Exercise goal: Using the exact wording, repeat every line of the material.

Given material:
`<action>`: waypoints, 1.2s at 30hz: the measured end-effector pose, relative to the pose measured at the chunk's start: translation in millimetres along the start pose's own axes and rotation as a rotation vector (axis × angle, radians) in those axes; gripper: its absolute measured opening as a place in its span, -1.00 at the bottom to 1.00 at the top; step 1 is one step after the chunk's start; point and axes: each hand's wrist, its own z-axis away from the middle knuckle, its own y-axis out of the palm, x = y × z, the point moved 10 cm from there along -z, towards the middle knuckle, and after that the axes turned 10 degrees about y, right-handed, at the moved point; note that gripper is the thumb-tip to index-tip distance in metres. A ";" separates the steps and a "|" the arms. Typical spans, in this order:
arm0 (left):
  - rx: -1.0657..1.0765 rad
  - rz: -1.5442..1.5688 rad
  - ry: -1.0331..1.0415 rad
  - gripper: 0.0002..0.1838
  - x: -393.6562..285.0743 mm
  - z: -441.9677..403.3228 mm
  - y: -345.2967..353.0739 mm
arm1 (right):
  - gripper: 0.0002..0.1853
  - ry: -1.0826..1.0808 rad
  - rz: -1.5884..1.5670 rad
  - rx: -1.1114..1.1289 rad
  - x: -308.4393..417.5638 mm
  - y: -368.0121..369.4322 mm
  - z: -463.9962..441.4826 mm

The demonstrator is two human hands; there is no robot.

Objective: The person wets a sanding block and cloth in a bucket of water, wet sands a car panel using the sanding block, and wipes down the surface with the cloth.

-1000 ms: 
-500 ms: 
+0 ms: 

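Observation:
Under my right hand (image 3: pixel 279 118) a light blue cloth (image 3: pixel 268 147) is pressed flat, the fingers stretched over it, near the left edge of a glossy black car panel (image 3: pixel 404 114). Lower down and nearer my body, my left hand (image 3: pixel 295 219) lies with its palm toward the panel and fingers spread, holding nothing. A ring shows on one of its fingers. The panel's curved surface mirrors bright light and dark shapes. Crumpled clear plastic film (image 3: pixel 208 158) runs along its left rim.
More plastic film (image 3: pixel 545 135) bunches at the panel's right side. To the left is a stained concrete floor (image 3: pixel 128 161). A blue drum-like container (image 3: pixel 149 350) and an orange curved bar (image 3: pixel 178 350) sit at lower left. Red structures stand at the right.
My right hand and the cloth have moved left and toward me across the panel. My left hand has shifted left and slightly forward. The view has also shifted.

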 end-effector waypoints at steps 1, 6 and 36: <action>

Answer section:
`<action>`: waypoints, 1.2s at 30hz: the measured end-effector pose, relative to the pose measured at the chunk's start: translation in millimetres along the start pose's own axes and rotation as a rotation vector (axis × angle, radians) in those axes; gripper: its absolute measured opening as a place in its span, -1.00 at the bottom to 1.00 at the top; step 1 is one step after the chunk's start; point and axes: each hand's wrist, its own z-axis away from the middle knuckle, its own y-axis out of the palm, x = y × z, the point moved 10 cm from there along -z, towards the middle knuckle, and after that the axes turned 10 degrees about y, right-handed, at the moved point; note that gripper is the thumb-tip to index-tip distance in metres. A ";" separates the steps and a "|" the arms. Typical spans, in this order:
arm0 (left):
  - rx: -1.0657..1.0765 rad
  - rz: -1.5442..1.5688 rad
  - ry: -1.0331..1.0415 rad
  - gripper: 0.0002..0.1838
  - x: -393.6562..285.0743 mm
  - z: -441.9677..403.3228 mm
  - y: -345.2967..353.0739 mm
arm1 (right):
  - gripper: 0.0002..0.1853
  - ry: -1.0826..1.0808 rad
  - rz: -1.5884..1.5670 rad
  - rx: -1.1114..1.1289 rad
  - x: -308.4393..417.5638 mm
  - y: -368.0121..369.4322 mm
  - z: -463.9962..441.4826 mm

The demonstrator is two human hands; there is no robot.

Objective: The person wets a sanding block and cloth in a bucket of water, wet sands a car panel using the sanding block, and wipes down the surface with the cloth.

-1000 ms: 
-500 ms: 
+0 ms: 

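Observation:
Under my right hand (image 3: pixel 279 118) a light blue cloth (image 3: pixel 268 147) is pressed flat, the fingers stretched over it, near the left edge of a glossy black car panel (image 3: pixel 404 114). Lower down and nearer my body, my left hand (image 3: pixel 295 219) lies with its palm toward the panel and fingers spread, holding nothing. A ring shows on one of its fingers. The panel's curved surface mirrors bright light and dark shapes. Crumpled clear plastic film (image 3: pixel 208 158) runs along its left rim.
More plastic film (image 3: pixel 545 135) bunches at the panel's right side. To the left is a stained concrete floor (image 3: pixel 128 161). A blue drum-like container (image 3: pixel 149 350) and an orange curved bar (image 3: pixel 178 350) sit at lower left. Red structures stand at the right.
My right hand and the cloth have moved left and toward me across the panel. My left hand has shifted left and slightly forward. The view has also shifted.
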
 end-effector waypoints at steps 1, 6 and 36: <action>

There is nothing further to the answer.